▶ **Entries supplied**
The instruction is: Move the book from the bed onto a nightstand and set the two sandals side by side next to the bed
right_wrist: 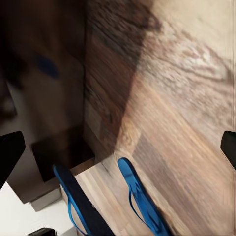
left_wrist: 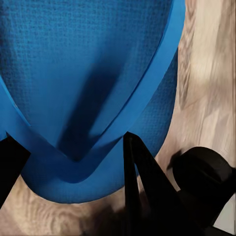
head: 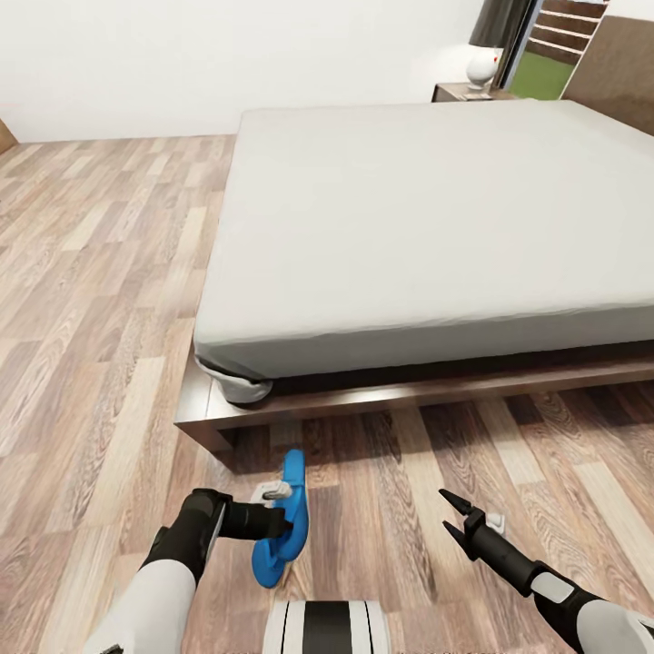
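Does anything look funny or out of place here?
Yes: one blue sandal is up off the wood floor, pinched in the left gripper near the bed corner.

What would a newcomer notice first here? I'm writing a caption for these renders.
The bright blue sandal stands out most, held on edge in the left pincer just above the wood-plank floor, near the bed's foot corner. Behind it, the large bed with its bare pale mattress dominates the room. The right pincer hangs open and empty over the floor to the sandal's right.
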You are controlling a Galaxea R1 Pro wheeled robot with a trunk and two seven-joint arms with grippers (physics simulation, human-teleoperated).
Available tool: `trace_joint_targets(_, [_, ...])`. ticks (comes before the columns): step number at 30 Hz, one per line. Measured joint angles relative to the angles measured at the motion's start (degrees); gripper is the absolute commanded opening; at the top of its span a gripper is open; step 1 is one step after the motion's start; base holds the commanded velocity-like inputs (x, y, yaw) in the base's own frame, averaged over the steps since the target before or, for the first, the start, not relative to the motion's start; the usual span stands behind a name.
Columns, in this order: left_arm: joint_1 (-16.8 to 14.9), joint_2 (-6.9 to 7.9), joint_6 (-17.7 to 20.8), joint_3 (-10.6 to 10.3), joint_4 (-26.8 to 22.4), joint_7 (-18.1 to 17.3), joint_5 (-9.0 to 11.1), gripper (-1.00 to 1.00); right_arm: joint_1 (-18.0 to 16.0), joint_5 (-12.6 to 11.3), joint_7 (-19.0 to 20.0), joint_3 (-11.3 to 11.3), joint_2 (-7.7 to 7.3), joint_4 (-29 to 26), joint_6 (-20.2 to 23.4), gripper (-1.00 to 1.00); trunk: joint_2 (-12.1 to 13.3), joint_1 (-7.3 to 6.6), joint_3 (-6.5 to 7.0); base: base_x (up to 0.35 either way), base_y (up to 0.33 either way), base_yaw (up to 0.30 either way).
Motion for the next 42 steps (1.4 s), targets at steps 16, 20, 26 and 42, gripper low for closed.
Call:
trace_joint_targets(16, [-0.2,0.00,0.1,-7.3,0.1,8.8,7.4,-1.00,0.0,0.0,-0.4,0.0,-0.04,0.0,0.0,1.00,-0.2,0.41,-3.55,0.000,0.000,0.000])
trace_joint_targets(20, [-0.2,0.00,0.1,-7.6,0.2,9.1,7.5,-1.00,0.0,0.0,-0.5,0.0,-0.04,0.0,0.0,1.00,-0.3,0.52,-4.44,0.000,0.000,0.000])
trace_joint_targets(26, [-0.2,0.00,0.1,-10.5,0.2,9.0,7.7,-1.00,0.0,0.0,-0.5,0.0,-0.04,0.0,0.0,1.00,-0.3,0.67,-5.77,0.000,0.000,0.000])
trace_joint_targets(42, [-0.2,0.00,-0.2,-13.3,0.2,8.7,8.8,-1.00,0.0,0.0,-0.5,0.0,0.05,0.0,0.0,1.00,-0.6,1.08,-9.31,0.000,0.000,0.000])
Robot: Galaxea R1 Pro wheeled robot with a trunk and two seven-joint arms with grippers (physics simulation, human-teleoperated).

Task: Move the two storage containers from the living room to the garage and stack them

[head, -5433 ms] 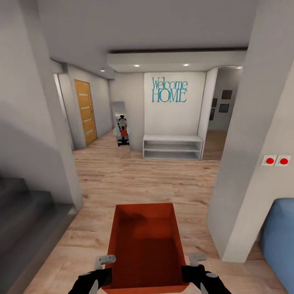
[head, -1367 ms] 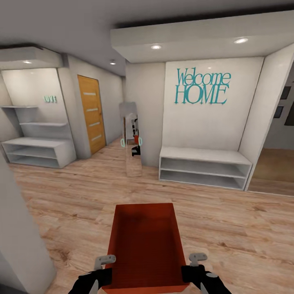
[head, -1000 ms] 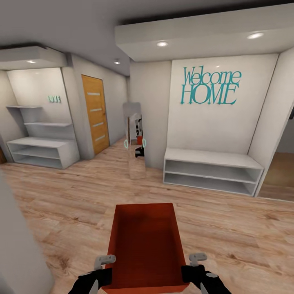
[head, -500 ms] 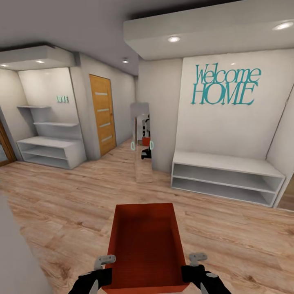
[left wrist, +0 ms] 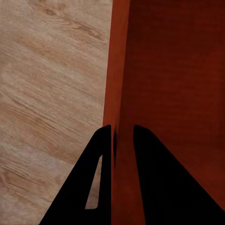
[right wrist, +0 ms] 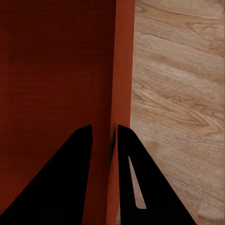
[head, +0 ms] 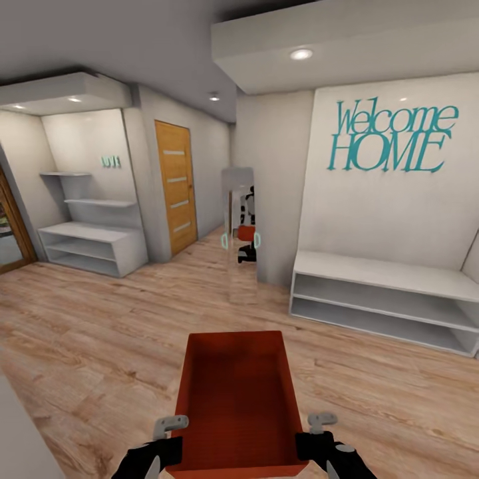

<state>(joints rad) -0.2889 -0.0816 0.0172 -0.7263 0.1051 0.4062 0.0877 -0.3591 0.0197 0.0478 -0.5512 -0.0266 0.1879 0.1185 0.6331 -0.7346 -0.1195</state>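
Robot's head cam has advanced out of the passage & swung left since 5.4 s ago: the grey stairs, red wall switches and blue sofa corner are gone. "Welcome HOME" sign (head: 392, 136) slid toward 2 o'clock & looms larger; white bench shelf (head: 386, 299) follows. New at 10 o'clock: white corner shelving (head: 93, 229), wood-framed door edge (head: 13, 226).

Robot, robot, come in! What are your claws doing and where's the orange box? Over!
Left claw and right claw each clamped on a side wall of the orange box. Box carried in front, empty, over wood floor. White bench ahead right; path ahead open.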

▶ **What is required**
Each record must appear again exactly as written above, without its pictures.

▶ **Output of the exercise**
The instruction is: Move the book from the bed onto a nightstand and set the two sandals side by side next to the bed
right_wrist: 
left_wrist: 
head: 
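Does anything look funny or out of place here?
Yes: one blue sandal is up off the wood floor, pinched in the left gripper near the bed corner.

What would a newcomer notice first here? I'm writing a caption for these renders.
The bright blue sandal stands out most, held on edge in the left pincer just above the wood-plank floor, near the bed's foot corner. Behind it, the large bed with its bare pale mattress dominates the room. The right pincer hangs open and empty over the floor to the sandal's right.
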You are controlling a Galaxea R1 Pro wheeled robot with a trunk and two seven-joint arms with grippers (physics simulation, human-teleoperated).
Available tool: `trace_joint_targets(_, [_, ...])`. ticks (comes before the columns): step number at 30 Hz, one per line. Measured joint angles relative to the angles measured at the motion's start (degrees); gripper is the absolute commanded opening; at the top of its span a gripper is open; step 1 is one step after the motion's start; base holds the commanded velocity-like inputs (x, y, yaw) in the base's own frame, averaged over the steps since the target before or, for the first, the start, not relative to the motion's start; the usual span stands behind a name.
Columns, in this order: left_arm: joint_1 (-16.8 to 14.9), joint_2 (-6.9 to 7.9), joint_6 (-17.7 to 20.8), joint_3 (-10.6 to 10.3), joint_4 (-26.8 to 22.4), joint_7 (-18.1 to 17.3), joint_5 (-9.0 to 11.1), gripper (-1.00 to 1.00); right_arm: joint_1 (-18.0 to 16.0), joint_5 (-12.6 to 11.3), joint_7 (-19.0 to 20.0), joint_3 (-11.3 to 11.3), joint_2 (-7.7 to 7.3), joint_4 (-29 to 26), joint_6 (-20.2 to 23.4), gripper (-1.00 to 1.00); trunk: joint_2 (-12.1 to 13.3), joint_1 (-7.3 to 6.6), joint_3 (-6.5 to 7.0); base: base_x (up to 0.35 either way), base_y (up to 0.33 either way), base_yaw (up to 0.30 either way).
Motion for the next 42 steps (1.4 s), targets at steps 16, 20, 26 and 42, gripper low for closed.
Call:
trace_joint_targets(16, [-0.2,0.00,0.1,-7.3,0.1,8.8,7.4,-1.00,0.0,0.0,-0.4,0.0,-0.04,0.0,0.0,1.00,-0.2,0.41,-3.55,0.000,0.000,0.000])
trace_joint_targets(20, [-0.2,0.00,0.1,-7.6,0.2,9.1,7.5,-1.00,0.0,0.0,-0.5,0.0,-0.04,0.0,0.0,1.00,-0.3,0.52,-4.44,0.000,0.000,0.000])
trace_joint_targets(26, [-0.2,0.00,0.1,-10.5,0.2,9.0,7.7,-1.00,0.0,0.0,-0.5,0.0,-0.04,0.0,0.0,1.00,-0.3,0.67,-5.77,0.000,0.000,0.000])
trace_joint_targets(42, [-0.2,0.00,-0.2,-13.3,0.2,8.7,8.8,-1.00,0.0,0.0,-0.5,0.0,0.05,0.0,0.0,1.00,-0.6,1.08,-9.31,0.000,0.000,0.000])
Robot: Galaxea R1 Pro wheeled robot with a trunk and two seven-joint arms with grippers (physics simulation, human-teleoperated).

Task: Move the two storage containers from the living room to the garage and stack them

[head, -5433 ms] 
[head, -1367 ms] 
[head, -1000 ms] 
[head, -500 ms] 
[left wrist, +0 ms] 
[right wrist, +0 ms] 
[head, +0 ms] 

<state>(joints rad) -0.2889 -0.0816 0.0172 -0.7263 0.1051 0.4062 0.0877 -0.3591 0.0197 0.0478 -0.5512 -0.0266 0.1879 0.1185 0.6331 -0.7346 -0.1195</state>
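Robot's head cam has advanced out of the passage & swung left since 5.4 s ago: the grey stairs, red wall switches and blue sofa corner are gone. "Welcome HOME" sign (head: 392, 136) slid toward 2 o'clock & looms larger; white bench shelf (head: 386, 299) follows. New at 10 o'clock: white corner shelving (head: 93, 229), wood-framed door edge (head: 13, 226).

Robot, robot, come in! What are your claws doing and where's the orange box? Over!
Left claw and right claw each clamped on a side wall of the orange box. Box carried in front, empty, over wood floor. White bench ahead right; path ahead open.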

The response to the exercise is now finished.